Ina entre à la milice sanitaire, reçoit, accompagne les blessés. Elle ne perd rien de sa bonne humeur, de sa gaieté, l’amour est en elle. Elle se répète le vers de Maïakovski : «La vie est belle, et il fait bon vivre!» Les événements se précipitent. «Papa part pour rejoindre les partisans. Et moi? Personne ne peut savoir combien j’ai envie de partir avec lui, de rejoindre un détachement.» (27 octobre 1941)
Cependant les Allemands continuent d’avancer; Ina, sa mère, sa soeur sont évacuées à l’arrière, à Molotov, dans l’Oural. «Molotov. Tout y est nouveau. L’appartement, l’école, la classe, les amis. L’amitié avec Galia. Début de notre offensive sur le front. La bonne humeur revient.» (31 décembre 1941) Encore un mois à Molotov, «nous voilà à nouveau en route» (31 janvier 1942). Les Soviétiques reprennent l'avantage. Retour à la maison.
«Nous sommes rentrées le 4 février, à six heures du soir. Papa nous attendait à la gare. J’étais si heureuse d’être enfin de retour, à la maison, de revoir les amies que j’aime. Jamais je n’oublierai ce sentiment presque physique d’un abominable froid intérieur, quand Papa a dit : “Micha Ouchakov… n’est plus. Il est mort de ses blessures…” Tout d’abord, je n’arrivai pas à en prendre conscience. J’ai pleuré.» (9 février 1942)
Ina pleure son amour perdu… «J’ai repensé à tout, à tout ce qui le concerne. Je me suis rappelé toute l’histoire de notre amour [...] Je me rappelle les soirées où nous étions tous les deux seuls, et combien nous étions heureux, si heureux que nous nous taisions, nous nous taisions pendant des heures, écoutant la merveilleuse musique au fond de nous-mêmes. Alors, il disait : “Pourquoi est-ce que je ne sais pas pleurer, je voudrais pleurer de bonheur.”» (ibid.)
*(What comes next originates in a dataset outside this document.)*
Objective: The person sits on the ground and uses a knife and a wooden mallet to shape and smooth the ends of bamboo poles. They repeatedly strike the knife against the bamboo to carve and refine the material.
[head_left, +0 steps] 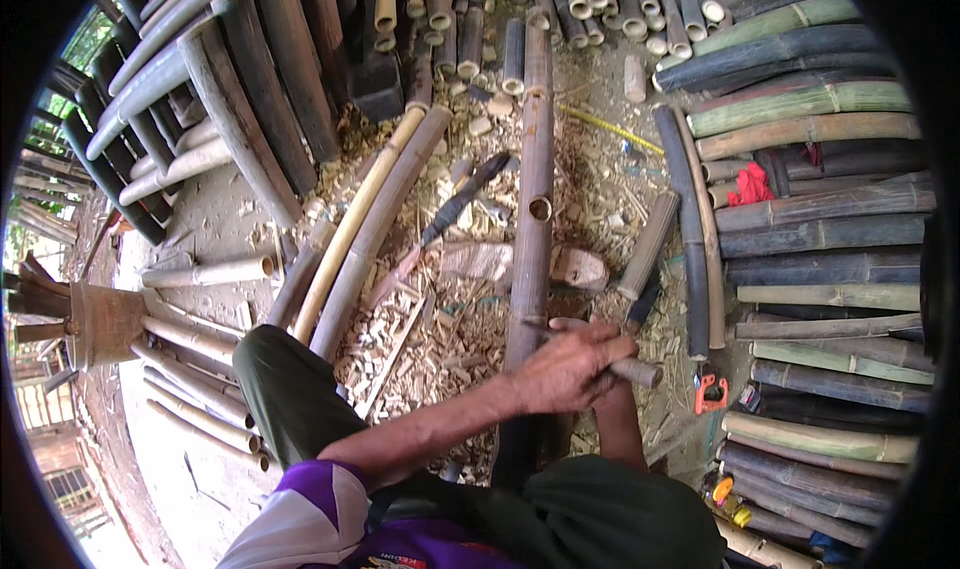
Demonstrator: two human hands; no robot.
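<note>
A long brown bamboo pole [537,149] runs away from me between my knees, with a round hole cut in its upper side. My left hand [572,366] is closed around a tool with a thick round wooden handle [637,372]. The tool's thin end reaches the pole just beyond my knuckles; its exact kind is hidden. My right hand [612,381] is close under the left, at the handle, its fingers mostly covered. Beneath the pole lies a pale wooden block [478,262]. Left of the pole rests a knife-like tool with a dark wrapped handle [468,199].
Wood chips [400,354] cover the ground. Bamboo lengths [820,237] are stacked at right, with a red cloth [750,184]. A ribbed cylindrical piece [650,244], an orange-handled tool [711,393] and a yellow tape measure [612,129] lie right of the pole. Two poles [385,229] lean at left.
</note>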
Ina écrit au commissariat militaire : «Je vous prie instamment de m’accepter dans les rangs de l’Armée Rouge.» Elle note dans son journal le 18 février 1942 : «Comme je souhaite recevoir une réponse positive! Aller là où la vie est pleine, où il y a danger et héroïsme, où je pourrais venger mon bonheur brisé.» La réponse tant attendue arrive enfin le 8 avril 1942 : «Quel bonheur! Seigneur! comme je suis contente! Jamais je n’ai été aussi heureuse. Aujourd’hui, j’ai été admise à faire un travail sur les arrières allemands.»